The eighth and final season of Desperate Housewives, a television series created by Marc Cherry, began broadcasting in the United States on September 25, 2011, and concluded on May 13, 2012. The season was promoted as Kiss Them Goodbye.

Desperate Housewives was renewed for an eighth season by ABC on May 17, 2011. The deceased character Mary Alice Young continues to narrate the events in the lives of her Wisteria Lane residents Susan Delfino, Lynette Scavo, Bree Van de Kamp, Gabrielle Solis, and Renee Perry. This season's mystery sees the housewives deal with covering up the murder of Gabrielle's stepfather, Alejandro Perez, from the previous season's finale.

The final season began airing in the Middle East on October 3, 2011, on OSN First and in Latin America on October 6, 2011. It began airing in the United Kingdom on Sunday, January 8, 2012, on E4 and Tuesday, January 10, 2012, on Channel 4; in Ireland on RTÉ Two on Tuesday, January 3, 2012; in Greece on FOXlife on Monday, January 16, 2012; in Austria on January 2, 2012, on ORF; in Germany on January 4, 2012; in Australia on February 2, 2012, and in France on April 12, 2012.

Production

In 2007, series creator and executive producer Marc Cherry stated that he planned to end Desperate Housewives after its seventh season in 2011. He explained: "I think that, at the end of my deal, and after seven seasons, it will be a good time to call it quits. I don't want anybody else to run the show and I don't want [it] to fade away ... I don't want to overstay my welcome." Cherry reaffirmed his intentions the following year.
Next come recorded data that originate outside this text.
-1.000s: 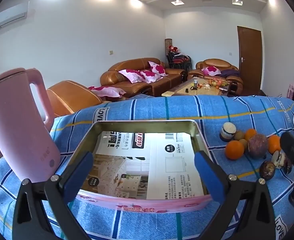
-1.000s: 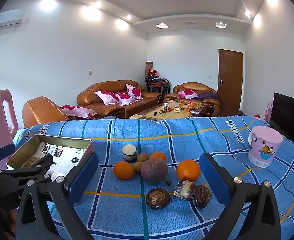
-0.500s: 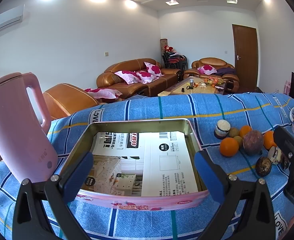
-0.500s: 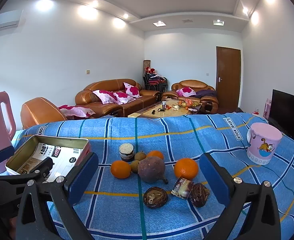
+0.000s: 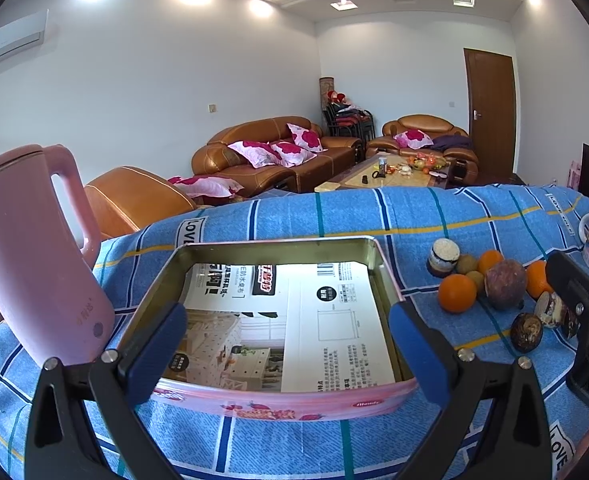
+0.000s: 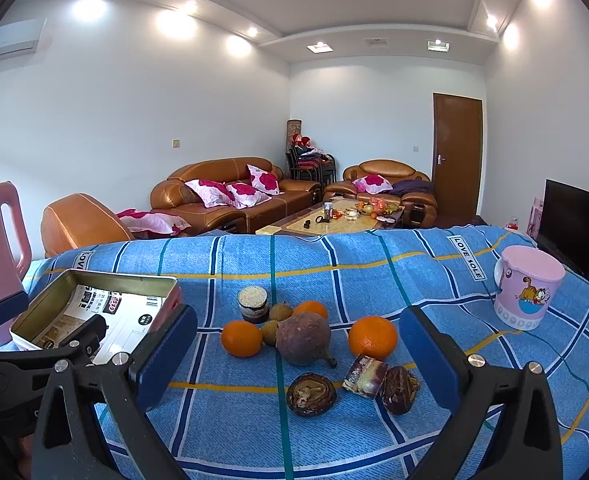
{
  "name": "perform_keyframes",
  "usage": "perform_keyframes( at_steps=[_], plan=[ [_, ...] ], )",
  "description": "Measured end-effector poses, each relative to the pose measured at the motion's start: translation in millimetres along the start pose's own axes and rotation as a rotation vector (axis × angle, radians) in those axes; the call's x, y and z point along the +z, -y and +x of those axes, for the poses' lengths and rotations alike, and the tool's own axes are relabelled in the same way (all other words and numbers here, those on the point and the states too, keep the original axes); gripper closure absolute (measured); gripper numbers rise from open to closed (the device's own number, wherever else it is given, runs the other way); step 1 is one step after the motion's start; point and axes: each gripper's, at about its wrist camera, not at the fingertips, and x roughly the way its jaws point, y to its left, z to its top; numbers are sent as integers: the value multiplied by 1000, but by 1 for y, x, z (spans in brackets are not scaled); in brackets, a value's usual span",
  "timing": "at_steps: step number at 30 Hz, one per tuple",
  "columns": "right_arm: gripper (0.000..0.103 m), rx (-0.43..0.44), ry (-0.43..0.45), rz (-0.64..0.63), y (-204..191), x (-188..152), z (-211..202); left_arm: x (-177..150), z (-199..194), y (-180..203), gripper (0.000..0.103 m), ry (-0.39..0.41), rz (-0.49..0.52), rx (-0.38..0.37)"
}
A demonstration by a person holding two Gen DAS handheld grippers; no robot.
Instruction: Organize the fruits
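Left tool: spread wide and holding nothing, its blue pads flanking the near end of an open tin without a visible touch. The tin lies on a worktop under a blue checked cloth; a printed sheet lines its floor. A pink kettle stands just left of the tin.

Right tool: likewise spread wide and grasping nothing, poised above the cloth on the near side of the fruit, which shows between its pads.

Fruit cluster, right of the tin and apart from it:
- a large purple-brown fruit at the centre, stalk toward the viewer;
- an orange just to its left, another orange to its right, and a third behind it, partly hidden;
- two small brown-green fruits between the left orange and the large fruit, close against both;
- a small jar with a pale top at the back of the group;
- three dark, wrinkled pieces in the front row: a round one, a cut piece showing a pale face, and a darker one touching it.

A pink cartoon mug stands well to the right of the fruit. No fruit lies in the tin.

In the left view the right tool's black frame overlaps the front-row pieces at the frame's right edge.
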Motion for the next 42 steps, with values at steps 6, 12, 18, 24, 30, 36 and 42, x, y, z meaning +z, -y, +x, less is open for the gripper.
perform_keyframes(
  at_steps=[6,12,18,24,30,36,42],
  plan=[
    [1,0,0,-2,0,0,0,0,1,-1,0,-11,-9,-4],
    [1,2,-1,-2,0,0,0,-1,2,-1,0,-14,-9,-5],
    [1,2,-1,-3,0,-1,0,-1,3,-1,0,-17,-10,-6],
    [1,1,-1,-3,-1,-1,0,-2,3,0,0,-20,-11,-8],
    [1,1,-2,-5,-1,-1,0,-1,3,-1,0,-21,-12,-9],
    [1,2,-4,-3,-1,-1,0,-1,3,-1,0,-22,-12,-9],
    [1,0,-19,10,2,-2,2,-2,3,0,0,-24,-13,-9]
  ],
)
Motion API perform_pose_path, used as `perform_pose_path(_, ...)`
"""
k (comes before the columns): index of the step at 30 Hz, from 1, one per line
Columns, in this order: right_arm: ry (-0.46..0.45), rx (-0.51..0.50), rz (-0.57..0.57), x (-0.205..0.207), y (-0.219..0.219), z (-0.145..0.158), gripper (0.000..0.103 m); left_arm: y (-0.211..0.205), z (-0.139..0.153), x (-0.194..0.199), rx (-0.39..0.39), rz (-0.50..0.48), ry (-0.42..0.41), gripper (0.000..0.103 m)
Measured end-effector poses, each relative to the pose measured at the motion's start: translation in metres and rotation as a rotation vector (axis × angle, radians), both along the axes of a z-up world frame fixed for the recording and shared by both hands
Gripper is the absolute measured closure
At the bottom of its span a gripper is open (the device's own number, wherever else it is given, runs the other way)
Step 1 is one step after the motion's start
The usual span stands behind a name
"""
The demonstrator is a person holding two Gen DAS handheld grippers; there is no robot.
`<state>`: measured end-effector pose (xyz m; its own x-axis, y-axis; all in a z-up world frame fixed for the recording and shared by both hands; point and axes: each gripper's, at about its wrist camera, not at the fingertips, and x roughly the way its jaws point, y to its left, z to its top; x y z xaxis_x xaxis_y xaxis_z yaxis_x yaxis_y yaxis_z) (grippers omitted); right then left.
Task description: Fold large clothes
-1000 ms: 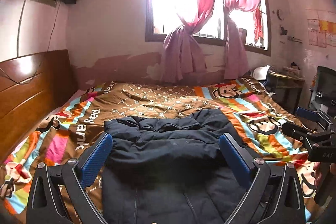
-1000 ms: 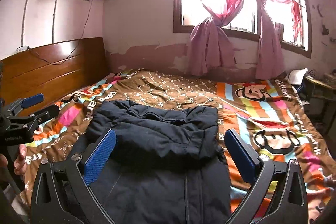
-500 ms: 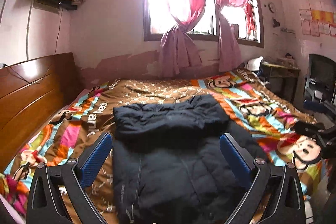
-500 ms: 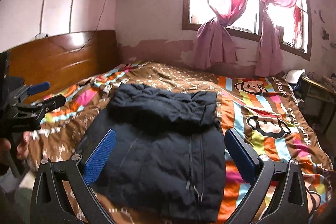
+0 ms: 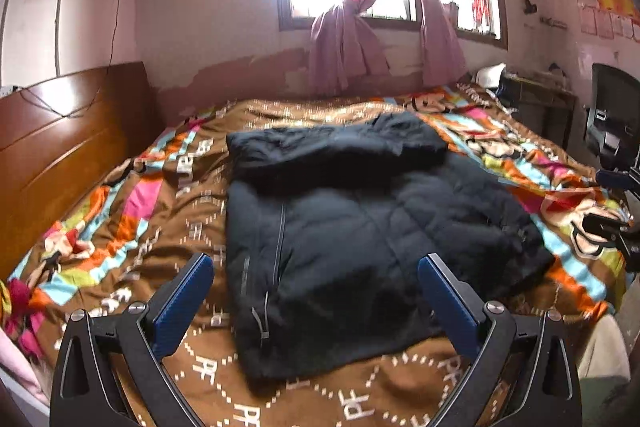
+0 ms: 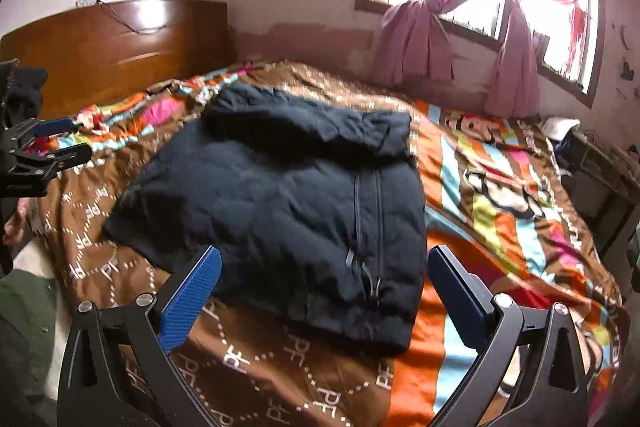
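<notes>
The jacket lies flat in the middle of the bed, on the patterned cover, its far part already turned over onto the body as a thick dark band. It looks puffy and soft, light for its bulk, likely slick on the surface and springy, so a fold may creep open. I would take hold at the near hem corners, pinching both layers by the zip edge.

Both tongs hang over the near edge of the bed, clear of the cloth. The left gripper stands wide and empty, the jacket's near hem showing between its fingers. The right gripper is likewise spread wide, holding nothing, with the hem just beyond it.
</notes>
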<state>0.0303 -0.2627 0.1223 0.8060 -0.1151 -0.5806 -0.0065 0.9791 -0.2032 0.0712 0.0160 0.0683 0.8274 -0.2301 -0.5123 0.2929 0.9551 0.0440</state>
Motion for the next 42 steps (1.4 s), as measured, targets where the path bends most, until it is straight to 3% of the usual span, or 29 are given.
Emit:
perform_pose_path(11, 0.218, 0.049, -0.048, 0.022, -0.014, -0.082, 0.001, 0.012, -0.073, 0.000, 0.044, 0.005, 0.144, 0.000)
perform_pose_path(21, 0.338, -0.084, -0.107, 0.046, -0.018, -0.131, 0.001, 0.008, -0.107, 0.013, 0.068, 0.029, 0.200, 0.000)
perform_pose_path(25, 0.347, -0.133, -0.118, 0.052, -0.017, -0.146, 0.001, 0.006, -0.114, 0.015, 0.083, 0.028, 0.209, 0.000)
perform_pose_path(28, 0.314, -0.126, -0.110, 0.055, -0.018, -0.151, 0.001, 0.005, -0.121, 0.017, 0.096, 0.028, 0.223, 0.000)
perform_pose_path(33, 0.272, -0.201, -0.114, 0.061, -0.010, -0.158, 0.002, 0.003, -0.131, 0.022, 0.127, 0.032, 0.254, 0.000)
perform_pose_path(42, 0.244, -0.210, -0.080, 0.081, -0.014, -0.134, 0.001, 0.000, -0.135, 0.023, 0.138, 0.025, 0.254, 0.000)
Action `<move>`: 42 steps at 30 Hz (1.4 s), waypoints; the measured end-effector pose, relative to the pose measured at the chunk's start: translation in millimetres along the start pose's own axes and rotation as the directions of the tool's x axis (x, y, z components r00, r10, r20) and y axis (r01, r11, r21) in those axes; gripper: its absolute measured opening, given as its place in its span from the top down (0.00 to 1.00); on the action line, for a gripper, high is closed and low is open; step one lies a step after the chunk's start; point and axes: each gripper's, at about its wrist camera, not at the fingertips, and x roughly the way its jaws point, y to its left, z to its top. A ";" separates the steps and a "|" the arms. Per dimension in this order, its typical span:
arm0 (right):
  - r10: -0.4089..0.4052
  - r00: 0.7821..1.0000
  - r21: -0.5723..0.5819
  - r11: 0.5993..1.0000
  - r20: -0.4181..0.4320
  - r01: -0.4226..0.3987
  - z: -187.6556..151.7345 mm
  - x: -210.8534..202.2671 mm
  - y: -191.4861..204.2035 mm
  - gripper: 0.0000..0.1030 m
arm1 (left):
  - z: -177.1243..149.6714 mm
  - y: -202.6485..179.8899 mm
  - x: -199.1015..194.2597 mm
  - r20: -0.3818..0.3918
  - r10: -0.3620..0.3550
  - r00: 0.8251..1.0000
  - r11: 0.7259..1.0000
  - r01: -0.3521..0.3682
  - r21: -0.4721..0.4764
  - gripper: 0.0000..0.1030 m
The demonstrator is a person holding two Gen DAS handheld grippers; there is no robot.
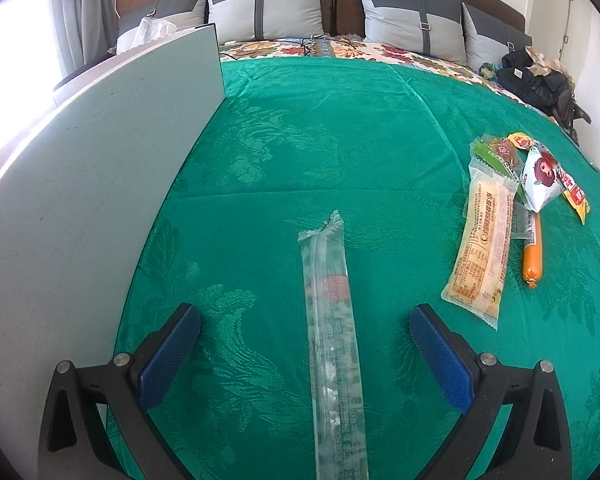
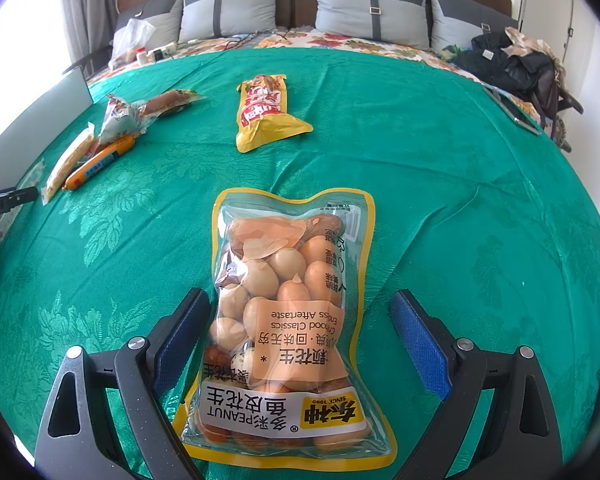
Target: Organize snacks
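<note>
My left gripper (image 1: pixel 304 326) is open, its blue pads on either side of a long clear-wrapped snack stick (image 1: pixel 334 340) lying on the green bedspread. To its right lies a pile: a yellow wafer pack (image 1: pixel 480 252), an orange sausage (image 1: pixel 532 252), a white triangular pouch (image 1: pixel 540 178) and a green-edged snack (image 1: pixel 496 152). My right gripper (image 2: pixel 300 318) is open around a yellow-edged peanut bag (image 2: pixel 288 320) lying flat. A yellow snack pack (image 2: pixel 262 108) lies farther ahead. The same pile shows at the left in the right wrist view (image 2: pixel 108 140).
A white board (image 1: pixel 80 208) stands along the left bed edge. Grey pillows (image 1: pixel 264 4) line the headboard. Dark clothes and a bag (image 2: pixel 512 64) lie at the far right. A plastic bag with small items (image 2: pixel 132 44) sits at the far left.
</note>
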 end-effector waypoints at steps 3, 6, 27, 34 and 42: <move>0.001 1.000 0.000 1.000 0.000 -0.001 -0.2 0.0 -0.3 0.08 | -0.3 -0.6 -1.0 0.001 0.001 1.000 1.000 -0.001 0.001 0.00; 0.001 1.000 0.000 1.000 0.000 -0.001 -0.2 0.0 -0.3 0.08 | -0.2 -0.6 -1.1 0.000 0.001 1.000 1.000 -0.001 0.001 0.00; 0.001 1.000 0.000 1.000 0.000 -0.001 -0.4 0.1 -0.5 0.08 | -0.4 -0.4 -1.2 0.000 0.001 1.000 1.000 -0.001 0.001 0.00; 0.001 1.000 0.000 1.000 0.001 -0.001 -0.2 0.1 -0.4 0.08 | -0.3 -0.4 -1.2 0.000 0.001 1.000 1.000 -0.001 0.001 0.00; 0.001 1.000 0.000 1.000 0.001 -0.001 -0.5 0.1 -0.6 0.08 | -0.3 -0.5 -1.2 0.000 0.001 1.000 1.000 -0.001 0.001 0.00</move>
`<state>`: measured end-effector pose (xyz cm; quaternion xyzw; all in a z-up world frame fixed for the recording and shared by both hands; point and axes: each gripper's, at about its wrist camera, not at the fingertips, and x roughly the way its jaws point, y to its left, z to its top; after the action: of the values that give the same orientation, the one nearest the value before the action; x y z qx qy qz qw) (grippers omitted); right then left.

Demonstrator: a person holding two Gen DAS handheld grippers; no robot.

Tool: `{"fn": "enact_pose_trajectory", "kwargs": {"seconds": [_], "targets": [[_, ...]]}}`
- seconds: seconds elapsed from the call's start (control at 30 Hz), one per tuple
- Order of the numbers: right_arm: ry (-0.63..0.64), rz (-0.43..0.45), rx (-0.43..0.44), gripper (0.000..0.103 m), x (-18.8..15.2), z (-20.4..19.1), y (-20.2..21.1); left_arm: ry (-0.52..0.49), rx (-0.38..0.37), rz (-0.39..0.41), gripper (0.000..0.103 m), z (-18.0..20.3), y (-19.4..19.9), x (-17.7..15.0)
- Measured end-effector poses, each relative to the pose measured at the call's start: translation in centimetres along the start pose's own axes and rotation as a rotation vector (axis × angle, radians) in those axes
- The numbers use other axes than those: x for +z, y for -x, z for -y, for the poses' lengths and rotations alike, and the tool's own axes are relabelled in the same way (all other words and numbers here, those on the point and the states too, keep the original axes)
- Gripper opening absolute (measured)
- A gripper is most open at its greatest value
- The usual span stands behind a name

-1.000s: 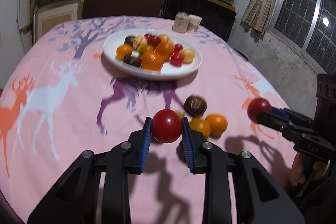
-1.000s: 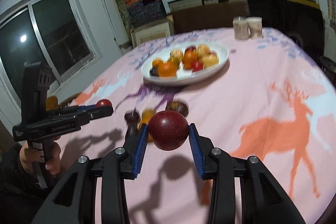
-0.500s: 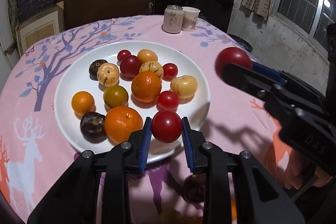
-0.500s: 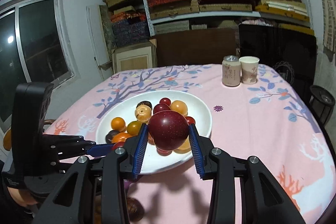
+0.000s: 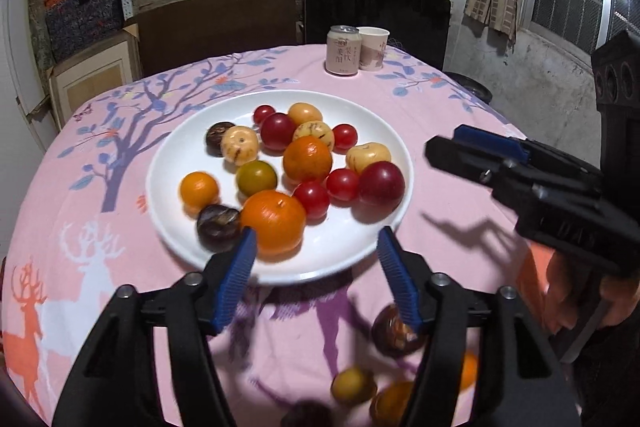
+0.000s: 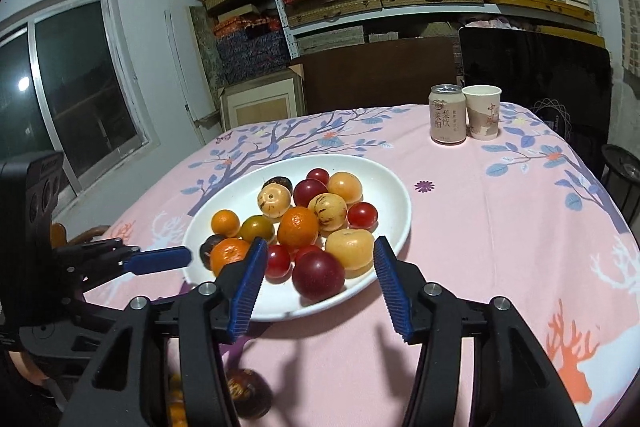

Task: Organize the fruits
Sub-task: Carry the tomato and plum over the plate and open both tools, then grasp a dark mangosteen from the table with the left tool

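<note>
A white plate (image 5: 352, 247) on the pink tablecloth holds several fruits: oranges, red tomatoes, yellow and dark ones. My left gripper (image 5: 314, 249) is open and empty over the plate's near rim. A small red tomato (image 5: 312, 199) lies just beyond it. My right gripper (image 6: 318, 261) is open and empty above the plate (image 6: 394, 187), with a dark red plum (image 6: 318, 275) lying between its fingers on the plate. The plum also shows in the left wrist view (image 5: 381, 183). Loose fruits lie on the cloth near me: a brown one (image 5: 394, 333), a yellow one (image 5: 352, 385), an orange one (image 5: 390, 405).
A drink can (image 5: 343, 49) and a paper cup (image 5: 372, 48) stand at the table's far edge. Shelves with boxes, a dark chair and a window lie behind. The right gripper (image 5: 472, 151) shows in the left wrist view beside the plate.
Both grippers have opened. The red tomato has left the left gripper and the dark red plum has left the right gripper; both now lie on the plate.
</note>
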<state>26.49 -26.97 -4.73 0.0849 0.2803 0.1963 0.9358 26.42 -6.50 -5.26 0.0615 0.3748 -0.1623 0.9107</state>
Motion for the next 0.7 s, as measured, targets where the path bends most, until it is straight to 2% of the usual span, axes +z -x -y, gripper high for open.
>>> {"fn": "enact_pose_trajectory", "kwargs": {"seconds": [0.17,0.37,0.57,0.7], "targets": [[-0.049,0.007,0.024,0.056,-1.0,-0.3,2.8,-0.001,-0.011,-0.013,0.069,-0.2,3.7,-3.4],[-0.106,-0.008,0.029,0.059,-4.6,-0.3,6.1,-0.028,-0.066,-0.048,0.069,1.4,6.7,-8.5],[-0.133,-0.030,0.026,0.059,-8.5,-0.4,8.3,-0.059,-0.122,-0.084,0.069,3.4,7.0,-11.9],[-0.206,-0.012,0.063,0.060,-9.5,0.8,9.3,-0.048,-0.129,-0.102,0.067,3.9,5.7,-12.6]]}}
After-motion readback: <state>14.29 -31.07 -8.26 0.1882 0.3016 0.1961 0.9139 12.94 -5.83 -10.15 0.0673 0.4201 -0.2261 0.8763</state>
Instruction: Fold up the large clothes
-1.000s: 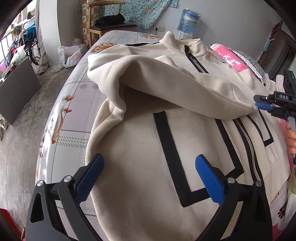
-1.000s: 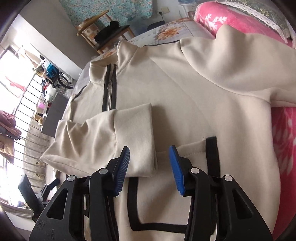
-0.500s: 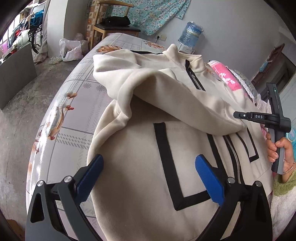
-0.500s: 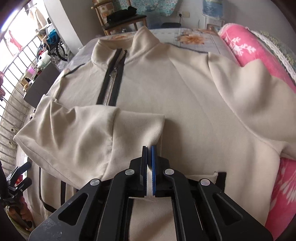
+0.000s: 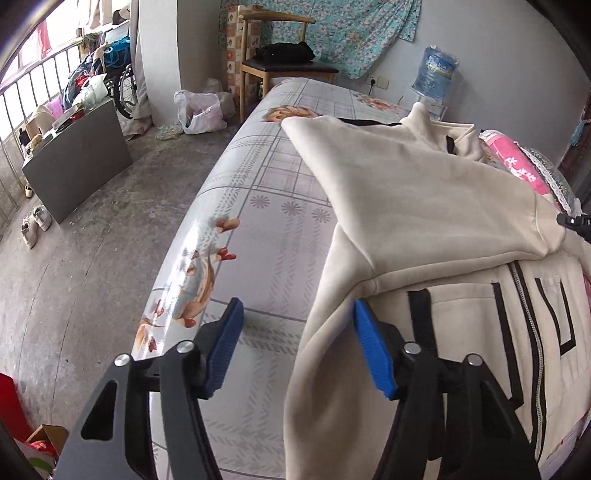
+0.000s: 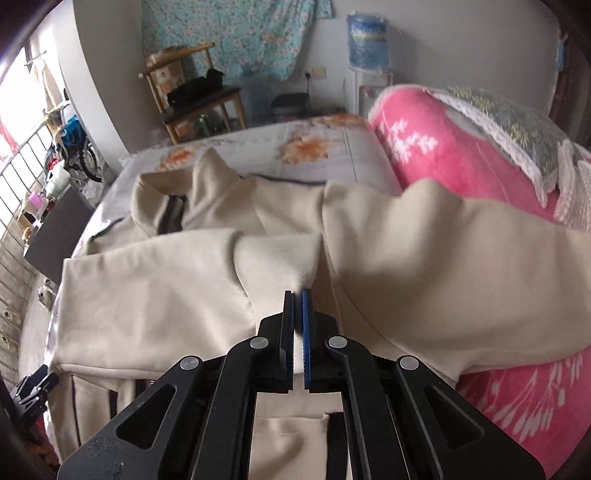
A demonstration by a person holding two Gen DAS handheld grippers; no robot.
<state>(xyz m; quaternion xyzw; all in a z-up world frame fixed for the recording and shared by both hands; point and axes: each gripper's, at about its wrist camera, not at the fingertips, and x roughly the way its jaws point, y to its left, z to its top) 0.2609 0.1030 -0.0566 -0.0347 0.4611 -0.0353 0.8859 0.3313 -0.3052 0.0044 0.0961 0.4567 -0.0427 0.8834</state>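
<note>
A wooden chair (image 5: 280, 55) bearing a black bag (image 5: 286, 51) stands beside a water dispenser bottle (image 5: 436, 72). A white plastic bag (image 5: 199, 110) lies on the concrete floor (image 5: 92, 258), near a wheelchair (image 5: 123, 86).

R gripper (image 6: 297, 314) shut, blue pads pinching the cuff (image 6: 280, 254) of a cream jacket (image 6: 424, 266). Held sleeve (image 6: 147, 302) lies across the jacket front, cuff raised w/ the pads. Collar (image 6: 207, 184) & dark zip lie beyond, toward the far end of the bed (image 6: 332, 147). Jacket's other sleeve drapes over a pink blanket (image 6: 443, 147) at right. L gripper (image 6: 35, 387) just visible at lower left edge, state unclear. Behind: chair (image 6: 195, 92), water bottle (image 6: 365, 40), floral cloth (image 6: 236, 33) on wall.
</note>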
However, in 2009, Cherry signed a deal with ABC designed to potentially keep Desperate Housewives on air until the end of its ninth season in 2013. Lead actresses Marcia Cross, Teri Hatcher, Felicity Huffman, and Eva Longoria signed on for an eighth season in April 2011, with each earning a reported salary of $325,000 per episode. Their contracts also included financial incentives for a potential ninth season. ABC officially announced the show's eighth season on May 17, 2011, along with the rest of its primetime schedule for the 2011-2012 television season.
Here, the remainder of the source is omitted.